„Förderung und Finanzierung unabhängiger medizinischer Forschung” - Beschlussantrag Nr. 14 des 18. Sächsischen Ärztetages/der 38. Kammerversammlung am 27./28. Juni 2008

08.12.2008

Im Rahmen des 18. Sächsischen Ärztetages/der 38. Kammerversammlung wurde von Herrn Dr. Rainer Kobes der Beschlussantrag Nr. 14 "Förderung und Finanzierung unabhängiger medizinischer Forschung" vorgelegt.
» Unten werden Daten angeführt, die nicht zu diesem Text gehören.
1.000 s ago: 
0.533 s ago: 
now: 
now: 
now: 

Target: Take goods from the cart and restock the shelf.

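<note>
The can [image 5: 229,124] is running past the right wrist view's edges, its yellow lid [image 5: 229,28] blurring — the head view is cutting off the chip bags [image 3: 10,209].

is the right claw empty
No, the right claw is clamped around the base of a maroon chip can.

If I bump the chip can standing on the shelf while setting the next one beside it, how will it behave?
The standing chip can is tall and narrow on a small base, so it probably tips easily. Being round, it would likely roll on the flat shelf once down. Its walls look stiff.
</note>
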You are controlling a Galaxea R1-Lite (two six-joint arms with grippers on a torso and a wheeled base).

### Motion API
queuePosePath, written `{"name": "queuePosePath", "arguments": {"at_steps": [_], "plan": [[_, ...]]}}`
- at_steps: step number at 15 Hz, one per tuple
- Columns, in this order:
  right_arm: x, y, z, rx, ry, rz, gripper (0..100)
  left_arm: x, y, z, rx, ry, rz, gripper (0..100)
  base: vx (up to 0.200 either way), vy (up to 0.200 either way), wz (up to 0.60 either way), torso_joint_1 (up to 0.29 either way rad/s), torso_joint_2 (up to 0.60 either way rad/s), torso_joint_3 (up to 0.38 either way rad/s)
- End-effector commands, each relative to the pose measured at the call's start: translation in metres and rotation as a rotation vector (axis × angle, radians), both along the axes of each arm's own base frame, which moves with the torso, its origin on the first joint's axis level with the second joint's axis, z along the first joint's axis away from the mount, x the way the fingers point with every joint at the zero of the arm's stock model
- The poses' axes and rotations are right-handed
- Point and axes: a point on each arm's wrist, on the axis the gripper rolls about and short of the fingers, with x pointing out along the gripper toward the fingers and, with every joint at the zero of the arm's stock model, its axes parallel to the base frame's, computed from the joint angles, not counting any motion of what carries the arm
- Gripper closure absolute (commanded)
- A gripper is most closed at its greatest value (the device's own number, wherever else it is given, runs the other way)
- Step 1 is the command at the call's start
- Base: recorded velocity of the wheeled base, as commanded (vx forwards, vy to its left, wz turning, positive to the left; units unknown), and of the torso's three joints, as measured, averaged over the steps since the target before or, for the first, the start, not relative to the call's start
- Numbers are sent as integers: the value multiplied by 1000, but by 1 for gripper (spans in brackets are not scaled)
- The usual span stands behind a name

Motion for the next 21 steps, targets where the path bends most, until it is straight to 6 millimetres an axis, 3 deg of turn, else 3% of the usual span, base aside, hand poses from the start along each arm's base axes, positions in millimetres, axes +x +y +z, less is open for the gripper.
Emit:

Darin wurden die Sächsische Staatsregierung und die Bundesregierung aufgefordert, sich für eine "unabhängige medizinische Forschung" einzusetzen und die dafür erforderlichen finanziellen Mittel bereit zu stellen. Die Mandatsträger hatten seinerzeit beschlossen, den Beschlussantrag zwecks Entscheidung an den Vorstand der Sächsischen Landesärztekammer zu überweisen. Der Vorstand hat nunmehr in seiner Sitzung am 3. Dezember 2008 die abschließende Fassung wie folgt bestätigt:

 

Der 18. Sächsische Ärztetag fordert die Sächsische Staatsregierung und die Bundesregierung auf, die Forschung auf dem Gebiet der Medizin stärker zu fördern, um insbesondere Themenbereiche in den Mittelpunkt rücken zu können, die nur wenig im Interessenspektrum wirtschaftlich intendierter Industrieforschung liegen sowie unabhängige Studien zu unterstützen.

 

Begründung:

 

Neben der Industrieforschung muss mehr Wert auf eine unabhängige Förderung medizinischer Forschung gelegt werden. Dies ist im Wesentlichen nur durch ausreichende institutionelle materielle Unterstützung durch den Staat (z. B. DFG, BMBF, EU) möglich. Beispielsweise hat die Bundesärztekammer auf ihrem 108. Ärztetag 2005 ein geeignetes Förderprogramm im Umfang von 4,5 Mio. EUR beschlossen. Diese Initiative ist keinesfalls ausreichend, den Forschungsbedarf abzudecken. Sie war von Beginn an darauf gerichtet, weitere Forschungsförderung aus Land, Bund und europäische Ressourcen anzuregen. Insbesondere die Versorgungsforschung, die u. a. dringlichst die Auswirkungen der unterschiedlichen Gesundheitsreformen und die sich aus der demografischen Entwicklung ergebenden Ansprüche an das deutsche Gesundheitswesen untersuchen müsste, ist wenig entwickelt und wird eben wegen fehlender Mittel von der universitären Forschung kaum beachtet. Um ausreichende Mittel zur Verfügung zu stellen, sollte gleichzeitig von der Pharmaindustrie ein Fonds zur Verfügung gestellt werden.